Matriculating through the STSS certificate program certainly influenced the way I think about my dissertation research. I came to understand my object of study as a complex ecosystem of direct-to-consumer (DTC) genetic testing and third-party interpretation, with the “raw” genotype data file as the technical artifact at the center. Focusing on that genotype file, I can trace it from DTC company to users/downloader to third-party interpretation tool, and the movements of that file circumscribe my scope of inquiry. I am of course still interested in people — DTC consumers and third-party tool developers (indeed, these are the people I’m surveying and interviewing!) — but viewing this as a technical system united by the existence of the genotype data file was informative in drawing and describing the boundaries of my project.
The material I was exposed to in COM 539, “Theories of Technology and Society,” with Dr. Neff was the most useful in terms of layering theory onto my project. The ideas I found most relevant were (1) the social construction of “raw” data, (2) dialectic of database and narrative, and (3) power of algorithms. I will briefly summarize their contributions here.

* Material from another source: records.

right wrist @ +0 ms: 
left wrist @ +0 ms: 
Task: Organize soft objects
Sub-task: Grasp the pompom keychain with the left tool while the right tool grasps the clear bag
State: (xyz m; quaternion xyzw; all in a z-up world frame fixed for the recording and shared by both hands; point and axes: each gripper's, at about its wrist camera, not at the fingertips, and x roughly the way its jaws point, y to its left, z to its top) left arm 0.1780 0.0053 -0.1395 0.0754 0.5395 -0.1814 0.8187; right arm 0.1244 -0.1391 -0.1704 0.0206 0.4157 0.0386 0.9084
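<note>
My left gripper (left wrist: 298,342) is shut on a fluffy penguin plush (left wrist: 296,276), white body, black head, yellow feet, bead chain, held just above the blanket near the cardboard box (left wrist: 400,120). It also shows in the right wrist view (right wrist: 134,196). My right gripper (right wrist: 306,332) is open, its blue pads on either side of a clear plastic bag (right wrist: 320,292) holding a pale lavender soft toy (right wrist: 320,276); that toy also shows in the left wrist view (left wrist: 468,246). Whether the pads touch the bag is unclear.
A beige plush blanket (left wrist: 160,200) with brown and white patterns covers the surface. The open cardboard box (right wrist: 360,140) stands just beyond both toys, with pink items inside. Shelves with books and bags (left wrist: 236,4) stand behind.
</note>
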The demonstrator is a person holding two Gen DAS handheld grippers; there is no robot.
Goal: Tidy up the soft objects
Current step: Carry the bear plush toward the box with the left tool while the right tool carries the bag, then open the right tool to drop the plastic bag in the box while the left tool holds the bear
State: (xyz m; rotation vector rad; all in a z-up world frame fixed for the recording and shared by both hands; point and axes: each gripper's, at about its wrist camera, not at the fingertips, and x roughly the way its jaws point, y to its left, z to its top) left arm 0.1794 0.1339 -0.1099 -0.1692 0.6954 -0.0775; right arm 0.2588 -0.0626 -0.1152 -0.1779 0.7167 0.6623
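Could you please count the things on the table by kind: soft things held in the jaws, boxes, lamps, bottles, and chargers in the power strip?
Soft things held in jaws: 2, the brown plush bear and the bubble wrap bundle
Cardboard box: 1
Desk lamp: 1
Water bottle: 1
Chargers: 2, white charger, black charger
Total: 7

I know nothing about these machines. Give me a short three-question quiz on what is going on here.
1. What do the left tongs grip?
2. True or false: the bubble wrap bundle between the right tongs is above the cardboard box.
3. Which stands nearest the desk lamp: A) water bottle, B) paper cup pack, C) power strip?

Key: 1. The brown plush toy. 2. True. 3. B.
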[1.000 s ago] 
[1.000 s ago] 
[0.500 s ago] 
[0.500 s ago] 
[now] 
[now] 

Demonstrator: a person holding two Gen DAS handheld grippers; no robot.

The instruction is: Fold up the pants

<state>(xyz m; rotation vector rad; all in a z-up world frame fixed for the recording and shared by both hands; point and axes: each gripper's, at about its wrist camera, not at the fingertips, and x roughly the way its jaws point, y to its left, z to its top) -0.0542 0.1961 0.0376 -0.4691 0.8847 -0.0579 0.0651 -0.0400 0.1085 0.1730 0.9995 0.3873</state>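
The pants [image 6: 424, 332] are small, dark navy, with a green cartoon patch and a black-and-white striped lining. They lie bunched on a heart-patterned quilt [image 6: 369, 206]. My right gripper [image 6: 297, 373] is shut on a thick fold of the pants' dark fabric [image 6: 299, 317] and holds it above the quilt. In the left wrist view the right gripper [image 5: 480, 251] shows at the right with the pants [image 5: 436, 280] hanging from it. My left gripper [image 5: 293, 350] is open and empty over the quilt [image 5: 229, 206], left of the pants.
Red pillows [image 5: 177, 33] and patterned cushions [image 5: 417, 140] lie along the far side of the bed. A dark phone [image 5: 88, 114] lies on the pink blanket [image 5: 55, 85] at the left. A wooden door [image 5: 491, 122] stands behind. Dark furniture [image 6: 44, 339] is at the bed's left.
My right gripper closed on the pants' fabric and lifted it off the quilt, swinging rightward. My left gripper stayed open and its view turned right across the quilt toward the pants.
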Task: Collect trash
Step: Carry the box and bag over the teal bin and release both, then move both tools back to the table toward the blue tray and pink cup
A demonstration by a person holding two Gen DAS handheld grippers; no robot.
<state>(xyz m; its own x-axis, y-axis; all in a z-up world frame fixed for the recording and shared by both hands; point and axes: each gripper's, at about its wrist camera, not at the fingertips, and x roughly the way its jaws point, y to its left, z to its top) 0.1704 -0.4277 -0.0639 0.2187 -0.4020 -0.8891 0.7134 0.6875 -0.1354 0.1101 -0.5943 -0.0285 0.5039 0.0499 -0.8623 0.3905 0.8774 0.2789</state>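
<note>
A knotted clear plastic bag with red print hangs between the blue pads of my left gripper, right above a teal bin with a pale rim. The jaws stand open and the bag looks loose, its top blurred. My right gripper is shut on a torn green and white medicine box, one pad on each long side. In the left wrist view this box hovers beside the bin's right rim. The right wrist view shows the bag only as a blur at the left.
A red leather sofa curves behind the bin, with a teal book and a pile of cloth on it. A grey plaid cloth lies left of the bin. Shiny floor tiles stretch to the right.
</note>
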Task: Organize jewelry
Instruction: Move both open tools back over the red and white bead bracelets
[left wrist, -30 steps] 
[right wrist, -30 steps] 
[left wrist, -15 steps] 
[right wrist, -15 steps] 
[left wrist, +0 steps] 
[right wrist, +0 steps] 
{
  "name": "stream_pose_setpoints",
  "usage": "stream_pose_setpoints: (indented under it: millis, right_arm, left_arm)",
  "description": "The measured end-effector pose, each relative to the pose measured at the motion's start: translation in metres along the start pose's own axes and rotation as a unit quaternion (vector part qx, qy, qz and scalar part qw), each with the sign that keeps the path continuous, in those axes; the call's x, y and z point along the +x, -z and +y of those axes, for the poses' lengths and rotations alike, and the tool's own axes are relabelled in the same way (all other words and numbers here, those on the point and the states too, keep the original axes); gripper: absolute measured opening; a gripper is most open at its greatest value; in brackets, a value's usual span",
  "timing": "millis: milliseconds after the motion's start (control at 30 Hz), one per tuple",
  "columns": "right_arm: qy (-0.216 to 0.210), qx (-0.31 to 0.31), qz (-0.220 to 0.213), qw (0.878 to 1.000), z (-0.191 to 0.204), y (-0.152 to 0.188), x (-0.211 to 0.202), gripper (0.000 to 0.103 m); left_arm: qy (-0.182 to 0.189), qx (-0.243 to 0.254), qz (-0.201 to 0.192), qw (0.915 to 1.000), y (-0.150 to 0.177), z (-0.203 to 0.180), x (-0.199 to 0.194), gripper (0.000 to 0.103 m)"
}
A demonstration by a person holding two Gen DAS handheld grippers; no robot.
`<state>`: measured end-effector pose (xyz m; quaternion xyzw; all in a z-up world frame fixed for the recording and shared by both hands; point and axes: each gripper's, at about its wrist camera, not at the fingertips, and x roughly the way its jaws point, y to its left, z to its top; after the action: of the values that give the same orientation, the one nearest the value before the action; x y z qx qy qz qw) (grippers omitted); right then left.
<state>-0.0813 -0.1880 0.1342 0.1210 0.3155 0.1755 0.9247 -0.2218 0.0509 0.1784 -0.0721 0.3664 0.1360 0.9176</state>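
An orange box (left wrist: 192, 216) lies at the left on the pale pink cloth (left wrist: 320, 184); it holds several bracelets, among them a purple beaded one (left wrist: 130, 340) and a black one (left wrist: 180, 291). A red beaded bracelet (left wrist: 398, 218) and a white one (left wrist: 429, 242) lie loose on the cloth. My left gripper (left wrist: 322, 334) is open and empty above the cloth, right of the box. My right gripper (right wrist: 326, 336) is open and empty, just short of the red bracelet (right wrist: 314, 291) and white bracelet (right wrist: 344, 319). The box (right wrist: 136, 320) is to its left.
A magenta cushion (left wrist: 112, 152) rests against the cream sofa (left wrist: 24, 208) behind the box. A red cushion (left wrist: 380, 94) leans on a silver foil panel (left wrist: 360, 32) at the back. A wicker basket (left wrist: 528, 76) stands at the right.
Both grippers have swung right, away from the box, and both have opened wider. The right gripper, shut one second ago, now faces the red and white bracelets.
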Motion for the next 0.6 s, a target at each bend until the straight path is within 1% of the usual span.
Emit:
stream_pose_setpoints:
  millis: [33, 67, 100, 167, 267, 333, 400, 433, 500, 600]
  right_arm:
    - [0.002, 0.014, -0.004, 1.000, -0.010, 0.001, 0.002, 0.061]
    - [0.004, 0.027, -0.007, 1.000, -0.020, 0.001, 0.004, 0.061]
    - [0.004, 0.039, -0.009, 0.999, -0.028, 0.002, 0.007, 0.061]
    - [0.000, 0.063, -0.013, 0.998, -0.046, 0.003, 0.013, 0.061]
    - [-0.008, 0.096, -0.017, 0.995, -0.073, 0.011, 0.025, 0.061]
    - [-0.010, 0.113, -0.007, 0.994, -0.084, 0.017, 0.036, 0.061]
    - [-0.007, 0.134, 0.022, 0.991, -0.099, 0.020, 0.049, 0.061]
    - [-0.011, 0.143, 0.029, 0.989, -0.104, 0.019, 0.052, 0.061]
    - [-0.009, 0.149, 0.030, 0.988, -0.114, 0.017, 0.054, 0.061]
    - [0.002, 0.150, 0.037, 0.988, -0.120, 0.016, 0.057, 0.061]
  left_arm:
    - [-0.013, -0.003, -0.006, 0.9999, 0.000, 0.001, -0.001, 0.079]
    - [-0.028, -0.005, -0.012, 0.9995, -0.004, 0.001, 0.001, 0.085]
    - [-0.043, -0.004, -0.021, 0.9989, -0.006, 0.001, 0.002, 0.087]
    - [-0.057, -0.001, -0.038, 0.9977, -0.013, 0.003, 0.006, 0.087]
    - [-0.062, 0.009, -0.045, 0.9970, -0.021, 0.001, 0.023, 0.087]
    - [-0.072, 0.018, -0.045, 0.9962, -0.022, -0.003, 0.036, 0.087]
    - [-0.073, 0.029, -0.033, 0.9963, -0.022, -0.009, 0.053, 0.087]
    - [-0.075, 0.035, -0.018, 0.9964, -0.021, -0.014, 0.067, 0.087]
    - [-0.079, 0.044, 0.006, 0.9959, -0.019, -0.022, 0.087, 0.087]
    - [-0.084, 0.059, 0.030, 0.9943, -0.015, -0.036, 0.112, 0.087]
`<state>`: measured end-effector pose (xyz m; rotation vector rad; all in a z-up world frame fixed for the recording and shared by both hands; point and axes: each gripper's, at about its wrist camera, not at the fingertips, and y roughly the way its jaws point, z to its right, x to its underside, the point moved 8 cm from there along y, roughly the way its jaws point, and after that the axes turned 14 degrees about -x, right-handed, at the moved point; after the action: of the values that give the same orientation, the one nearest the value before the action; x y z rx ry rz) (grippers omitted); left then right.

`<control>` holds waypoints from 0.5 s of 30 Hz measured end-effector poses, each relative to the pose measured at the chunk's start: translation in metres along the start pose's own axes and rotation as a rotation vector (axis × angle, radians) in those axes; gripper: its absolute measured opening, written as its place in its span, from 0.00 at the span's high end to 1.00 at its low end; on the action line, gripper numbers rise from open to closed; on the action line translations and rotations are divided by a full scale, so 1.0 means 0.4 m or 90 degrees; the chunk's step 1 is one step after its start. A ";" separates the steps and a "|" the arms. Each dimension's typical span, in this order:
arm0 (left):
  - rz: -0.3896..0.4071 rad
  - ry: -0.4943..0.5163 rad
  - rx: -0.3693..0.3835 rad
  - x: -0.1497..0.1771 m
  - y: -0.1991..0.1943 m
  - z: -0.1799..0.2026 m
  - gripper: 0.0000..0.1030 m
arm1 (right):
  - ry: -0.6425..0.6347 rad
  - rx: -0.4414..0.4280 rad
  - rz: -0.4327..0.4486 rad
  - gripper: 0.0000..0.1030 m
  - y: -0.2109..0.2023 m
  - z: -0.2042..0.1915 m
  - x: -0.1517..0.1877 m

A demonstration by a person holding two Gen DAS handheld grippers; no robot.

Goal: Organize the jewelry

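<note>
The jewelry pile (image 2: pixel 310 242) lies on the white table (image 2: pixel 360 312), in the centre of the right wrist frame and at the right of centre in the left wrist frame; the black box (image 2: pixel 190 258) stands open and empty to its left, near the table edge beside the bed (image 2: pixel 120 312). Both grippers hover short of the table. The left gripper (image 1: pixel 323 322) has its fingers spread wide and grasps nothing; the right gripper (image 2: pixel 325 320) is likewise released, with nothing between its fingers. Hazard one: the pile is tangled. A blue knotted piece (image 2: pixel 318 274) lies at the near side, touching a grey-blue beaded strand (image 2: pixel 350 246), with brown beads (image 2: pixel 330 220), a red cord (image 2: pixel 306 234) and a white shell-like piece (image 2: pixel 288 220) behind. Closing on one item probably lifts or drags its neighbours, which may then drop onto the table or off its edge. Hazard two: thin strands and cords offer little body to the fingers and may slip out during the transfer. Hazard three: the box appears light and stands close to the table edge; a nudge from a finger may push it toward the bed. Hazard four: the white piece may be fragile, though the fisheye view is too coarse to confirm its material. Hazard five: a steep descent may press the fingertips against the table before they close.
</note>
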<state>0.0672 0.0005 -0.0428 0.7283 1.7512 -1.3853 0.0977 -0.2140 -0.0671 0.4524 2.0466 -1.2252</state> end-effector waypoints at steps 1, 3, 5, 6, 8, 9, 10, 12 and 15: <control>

Social construction of “raw” data
First, reading ‘Raw’ Data is an Oxymoron (Gitelman 2013) helped me understand why I do (and should) put “raw” data in scare quotes, though not for the reasons I had initially thought. Before this class, my main reason for the quotes was because there are several upstream laboratory processes require to get a set of called genotypes — i.e. there are “raw-er” forms of the genetic information. However, Gitelman and Jackson’s edited volume helped me understand how data are never raw because they are not given pre-factually. Instead, data must first be imagined as data by individuals — the individuals who collect or generate it, and then the ones that use it. The genetic data generated by DTC companies is imagined in several ways — firstly by the DTC companies deciding which genetic variants to test for, and then subsequently by the customer who decides to download their data file and port it to third-party tools for further analyses.
Database and narrative
In Brown’s “Ethical Programs: Hospitality and the Rhetorics of Software,” he outlines how people’s experience of the world is a dialectic between database and narrative (Brown 2015). The two are interdependent, each requiring the other to make sense and be of use. This resonates strongly for me with DTC testing — why people do it, why they get their data for further self-interpretation, and how they “take in” (or not) all of the resulting information. For the full scope of information people may get, from ancestry to health to identifying family members, they filter and contextualize the results based on their existing understanding of themselves: their family, their health risks, their heritage. Empirical work has shown how users of DTC genetic ancestry tests end up weaving in the results with their existing familial, cultural, and racial narratives (Nelson 2008). The implication is that even if data were objective and predictable, the interaction of data with personal narrative is going to be far more unwieldy. Because of this complexity, it is hard to foresee whether people will be helped or harmed by pursuing self-directed analysis of their own genetic data. In practice, for my survey and interviews with DTC customers, this made me realize that my lines of questioning need to interrogate people’s databases and narratives.
Power of algorithms
Algorithms are central to interpretation of genetic information. Arguably, this is where most of the industry competition is in genetics, given that generating DNA sequence has become fairly fast, inexpensive, and straightforward. Algorithms are the site of responsibility and power, and indeed are often inscrutable “black boxes” to those affected by them (and indeed those whose data fuels them) (Pasquale 2015). Genetic interpretation algorithms are key to my project as well. Lay users of consumer genetic testing likely lack the expertise to analyze their data on their own. Instead, they turn to third-party tools (in addition to the DTC companies) to extract further meaning from their genomes. The algorithms of these third-party tools are what furnish people with information, with varying levels of transparency. I undertook this project in part because, through a decade working in human genetics research, I understand many of the analytic and bioinformatic approaches used by third-party interpreters. Despite my working knowledge, however, there are still many tools I find inscrutable. The algorithmic power, and responsibility, lies with the creators of these tools.
Conclusion
While I am not ultimately writing an “STSS dissertation,” the courses, readings, and writing I undertook through the certificate program have shaped how I approach my dissertation work. As an interdisciplinary scholar, the goal of bridging across disciplines and modes of inquiry is one my passions. Therefore, my exposure to STSS and my experiments layering these ways of thinking onto my dissertation work, only strengthen my capacity to do that bridging work.
References
Brown, James J. 2015. “Rhetorical Devices: Database, Narrative, and Machinic Thinking.” in Ethical programs: Hospitality and the rhetorics of software.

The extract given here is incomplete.